→ **ASSIGNMENT**: Give back, word for word, the line that contains "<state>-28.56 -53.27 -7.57" and every line that follows it in the data below.
== SOURCE MATERIAL
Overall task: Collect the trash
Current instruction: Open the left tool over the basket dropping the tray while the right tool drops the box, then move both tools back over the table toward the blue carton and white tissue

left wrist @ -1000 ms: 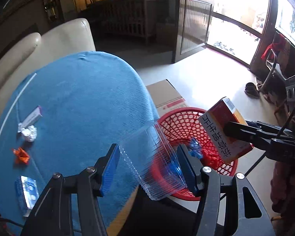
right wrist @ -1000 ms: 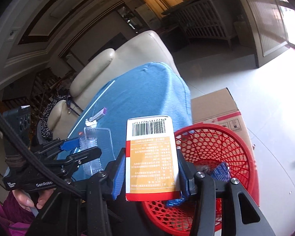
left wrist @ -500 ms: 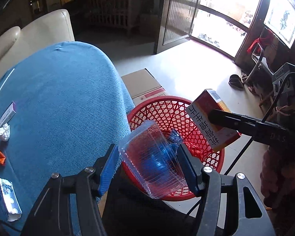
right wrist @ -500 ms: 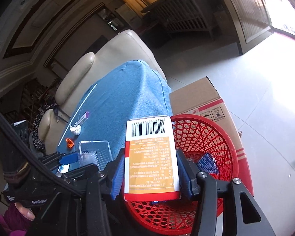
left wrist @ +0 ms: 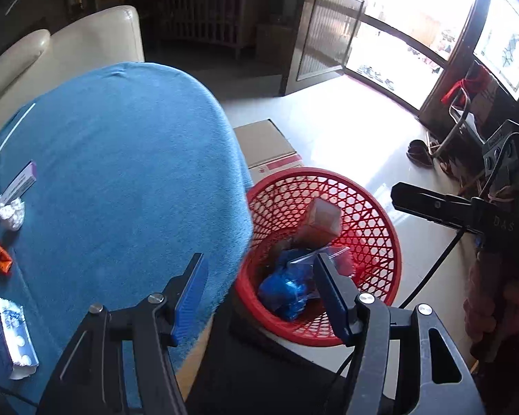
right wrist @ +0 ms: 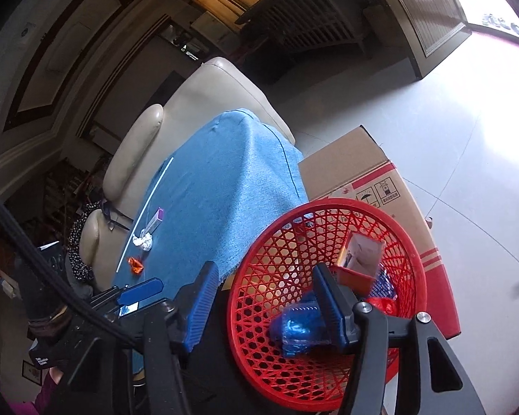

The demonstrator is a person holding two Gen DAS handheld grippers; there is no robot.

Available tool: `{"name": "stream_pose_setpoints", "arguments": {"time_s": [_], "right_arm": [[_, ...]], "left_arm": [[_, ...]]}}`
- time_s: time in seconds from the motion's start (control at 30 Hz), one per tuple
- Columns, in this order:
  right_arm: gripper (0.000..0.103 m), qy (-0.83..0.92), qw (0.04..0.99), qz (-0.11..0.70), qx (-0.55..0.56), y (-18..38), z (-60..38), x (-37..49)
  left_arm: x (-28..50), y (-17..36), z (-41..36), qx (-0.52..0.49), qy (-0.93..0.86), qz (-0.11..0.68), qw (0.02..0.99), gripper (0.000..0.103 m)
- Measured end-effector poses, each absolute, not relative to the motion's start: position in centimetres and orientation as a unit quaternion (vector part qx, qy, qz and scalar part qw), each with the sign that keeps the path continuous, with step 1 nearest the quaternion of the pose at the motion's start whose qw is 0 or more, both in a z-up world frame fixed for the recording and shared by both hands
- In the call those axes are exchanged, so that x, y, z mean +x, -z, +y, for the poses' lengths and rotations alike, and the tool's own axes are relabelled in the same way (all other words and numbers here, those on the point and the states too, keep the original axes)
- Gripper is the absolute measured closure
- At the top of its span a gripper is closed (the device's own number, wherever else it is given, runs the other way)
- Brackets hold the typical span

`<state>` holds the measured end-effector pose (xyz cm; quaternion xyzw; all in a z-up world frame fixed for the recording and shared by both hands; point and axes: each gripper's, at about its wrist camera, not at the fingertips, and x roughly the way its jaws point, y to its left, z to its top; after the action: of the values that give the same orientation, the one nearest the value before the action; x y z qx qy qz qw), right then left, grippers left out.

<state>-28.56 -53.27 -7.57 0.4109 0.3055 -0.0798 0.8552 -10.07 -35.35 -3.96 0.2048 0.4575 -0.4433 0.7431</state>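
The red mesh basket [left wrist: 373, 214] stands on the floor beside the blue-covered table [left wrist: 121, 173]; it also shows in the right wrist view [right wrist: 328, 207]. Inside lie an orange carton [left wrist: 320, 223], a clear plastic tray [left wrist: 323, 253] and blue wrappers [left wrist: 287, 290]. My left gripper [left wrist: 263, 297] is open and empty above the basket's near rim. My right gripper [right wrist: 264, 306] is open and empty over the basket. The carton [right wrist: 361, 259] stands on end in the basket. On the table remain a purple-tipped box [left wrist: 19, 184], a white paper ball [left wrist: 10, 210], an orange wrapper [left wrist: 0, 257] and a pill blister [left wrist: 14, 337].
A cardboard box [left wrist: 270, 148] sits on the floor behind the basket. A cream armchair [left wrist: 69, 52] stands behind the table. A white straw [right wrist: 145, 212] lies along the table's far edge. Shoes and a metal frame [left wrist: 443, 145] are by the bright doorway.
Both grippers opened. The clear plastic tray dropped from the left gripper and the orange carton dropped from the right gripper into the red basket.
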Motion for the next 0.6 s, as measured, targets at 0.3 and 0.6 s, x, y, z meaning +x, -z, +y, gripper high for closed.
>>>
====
→ **TASK SOLUTION**:
<state>-28.56 -53.27 -7.57 0.4109 0.3055 -0.0798 0.8552 -10.07 -35.35 -3.96 0.2048 0.4575 -0.4433 0.7431</state>
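The red mesh basket [left wrist: 373, 214] stands on the floor beside the blue-covered table [left wrist: 121, 173]; it also shows in the right wrist view [right wrist: 328, 207]. Inside lie an orange carton [left wrist: 320, 223], a clear plastic tray [left wrist: 323, 253] and blue wrappers [left wrist: 287, 290]. My left gripper [left wrist: 263, 297] is open and empty above the basket's near rim. My right gripper [right wrist: 264, 306] is open and empty over the basket. The carton [right wrist: 361, 259] stands on end in the basket. On the table remain a purple-tipped box [left wrist: 19, 184], a white paper ball [left wrist: 10, 210], an orange wrapper [left wrist: 0, 257] and a pill blister [left wrist: 14, 337].
A cardboard box [left wrist: 270, 148] sits on the floor behind the basket. A cream armchair [left wrist: 69, 52] stands behind the table. A white straw [right wrist: 145, 212] lies along the table's far edge. Shoes and a metal frame [left wrist: 443, 145] are by the bright doorway.
Both grippers opened. The clear plastic tray dropped from the left gripper and the orange carton dropped from the right gripper into the red basket.
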Motion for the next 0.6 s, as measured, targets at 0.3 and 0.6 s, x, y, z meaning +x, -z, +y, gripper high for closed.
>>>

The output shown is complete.